MATERIAL TO PROCESS:
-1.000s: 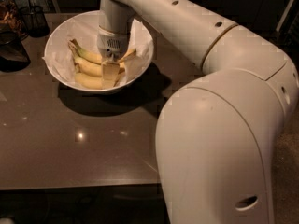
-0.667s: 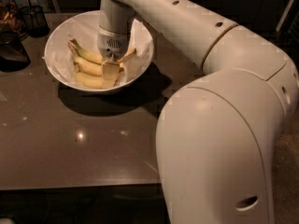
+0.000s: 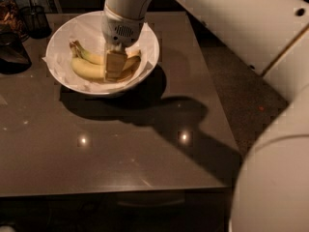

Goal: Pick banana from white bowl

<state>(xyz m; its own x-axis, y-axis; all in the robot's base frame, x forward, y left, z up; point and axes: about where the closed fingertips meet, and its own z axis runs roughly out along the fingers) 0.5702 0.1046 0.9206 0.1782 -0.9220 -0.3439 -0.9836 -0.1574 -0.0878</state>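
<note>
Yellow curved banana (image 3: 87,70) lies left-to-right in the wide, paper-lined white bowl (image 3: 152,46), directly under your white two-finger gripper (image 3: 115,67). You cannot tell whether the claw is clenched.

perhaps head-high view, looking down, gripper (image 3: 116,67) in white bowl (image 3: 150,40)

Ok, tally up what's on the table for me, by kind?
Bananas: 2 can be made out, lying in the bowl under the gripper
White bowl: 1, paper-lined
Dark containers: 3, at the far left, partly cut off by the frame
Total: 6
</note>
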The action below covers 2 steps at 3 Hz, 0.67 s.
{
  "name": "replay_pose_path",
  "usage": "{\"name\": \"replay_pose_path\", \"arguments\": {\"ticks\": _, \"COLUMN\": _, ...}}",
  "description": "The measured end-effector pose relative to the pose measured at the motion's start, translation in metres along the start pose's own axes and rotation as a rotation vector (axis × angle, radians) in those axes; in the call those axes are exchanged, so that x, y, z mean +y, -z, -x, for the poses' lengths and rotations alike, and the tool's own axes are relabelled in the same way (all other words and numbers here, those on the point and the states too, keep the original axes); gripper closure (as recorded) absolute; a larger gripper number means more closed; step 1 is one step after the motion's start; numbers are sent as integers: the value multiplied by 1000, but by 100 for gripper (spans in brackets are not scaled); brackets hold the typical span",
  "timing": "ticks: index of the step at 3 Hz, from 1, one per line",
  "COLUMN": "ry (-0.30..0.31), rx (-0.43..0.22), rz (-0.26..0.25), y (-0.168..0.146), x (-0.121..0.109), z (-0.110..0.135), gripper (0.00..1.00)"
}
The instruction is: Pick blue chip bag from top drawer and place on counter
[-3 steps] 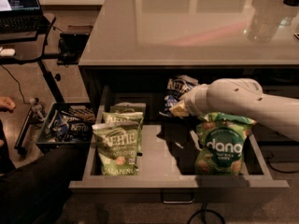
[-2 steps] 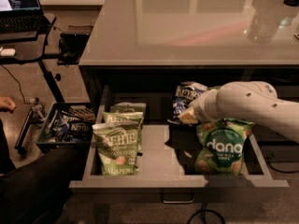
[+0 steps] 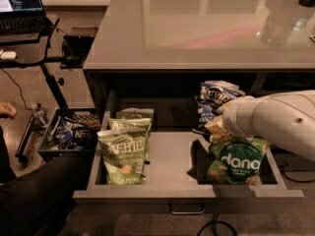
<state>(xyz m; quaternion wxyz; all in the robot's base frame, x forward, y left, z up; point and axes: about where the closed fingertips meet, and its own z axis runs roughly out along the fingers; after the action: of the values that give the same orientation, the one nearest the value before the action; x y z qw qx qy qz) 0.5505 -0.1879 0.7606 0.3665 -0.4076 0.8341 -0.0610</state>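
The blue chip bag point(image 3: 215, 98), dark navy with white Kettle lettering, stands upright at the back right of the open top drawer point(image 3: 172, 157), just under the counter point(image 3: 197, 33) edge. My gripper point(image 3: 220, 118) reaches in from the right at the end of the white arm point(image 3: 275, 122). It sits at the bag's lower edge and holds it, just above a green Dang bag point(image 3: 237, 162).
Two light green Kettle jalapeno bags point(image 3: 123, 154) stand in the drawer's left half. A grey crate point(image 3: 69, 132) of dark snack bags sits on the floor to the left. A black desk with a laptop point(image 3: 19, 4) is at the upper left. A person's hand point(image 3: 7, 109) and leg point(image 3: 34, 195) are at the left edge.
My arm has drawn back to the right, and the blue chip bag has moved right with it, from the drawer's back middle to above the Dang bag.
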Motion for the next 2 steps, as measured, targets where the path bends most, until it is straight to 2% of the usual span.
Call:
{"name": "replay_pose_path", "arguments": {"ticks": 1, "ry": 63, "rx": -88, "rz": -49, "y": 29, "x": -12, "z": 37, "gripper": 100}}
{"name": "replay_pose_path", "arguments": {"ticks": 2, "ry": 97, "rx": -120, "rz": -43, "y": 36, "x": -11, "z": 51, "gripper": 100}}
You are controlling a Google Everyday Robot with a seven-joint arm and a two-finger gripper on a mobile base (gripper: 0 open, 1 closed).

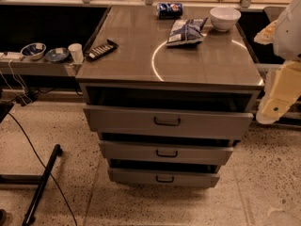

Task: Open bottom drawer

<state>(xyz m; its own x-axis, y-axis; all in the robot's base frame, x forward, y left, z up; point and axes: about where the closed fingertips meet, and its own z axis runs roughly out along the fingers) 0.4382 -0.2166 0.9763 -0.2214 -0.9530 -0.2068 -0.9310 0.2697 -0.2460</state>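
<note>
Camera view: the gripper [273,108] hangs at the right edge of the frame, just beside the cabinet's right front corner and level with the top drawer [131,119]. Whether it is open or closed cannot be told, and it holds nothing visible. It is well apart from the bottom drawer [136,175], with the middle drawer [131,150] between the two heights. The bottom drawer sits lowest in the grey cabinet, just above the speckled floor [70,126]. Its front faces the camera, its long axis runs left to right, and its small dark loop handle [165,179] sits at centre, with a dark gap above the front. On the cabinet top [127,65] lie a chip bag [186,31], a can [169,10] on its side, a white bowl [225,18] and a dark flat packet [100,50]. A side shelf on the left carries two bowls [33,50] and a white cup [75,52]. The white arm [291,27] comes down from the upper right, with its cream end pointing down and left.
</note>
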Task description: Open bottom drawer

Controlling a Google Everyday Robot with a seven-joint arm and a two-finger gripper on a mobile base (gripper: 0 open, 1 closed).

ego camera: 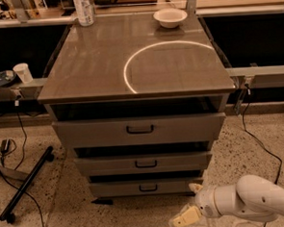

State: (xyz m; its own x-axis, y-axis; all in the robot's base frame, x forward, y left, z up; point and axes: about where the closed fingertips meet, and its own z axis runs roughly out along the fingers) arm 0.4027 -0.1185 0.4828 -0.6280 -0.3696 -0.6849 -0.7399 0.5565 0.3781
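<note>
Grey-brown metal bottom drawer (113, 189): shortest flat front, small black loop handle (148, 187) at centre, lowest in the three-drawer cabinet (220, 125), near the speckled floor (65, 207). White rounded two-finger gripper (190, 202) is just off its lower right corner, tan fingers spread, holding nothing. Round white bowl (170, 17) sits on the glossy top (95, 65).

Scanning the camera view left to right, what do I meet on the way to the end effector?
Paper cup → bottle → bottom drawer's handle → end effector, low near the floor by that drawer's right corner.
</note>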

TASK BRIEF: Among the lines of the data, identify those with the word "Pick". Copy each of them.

RESPONSE TO THE TASK:
Goal: Pick banana from white bowl
The instruction is: Pick blue chip bag from top drawer and place on counter

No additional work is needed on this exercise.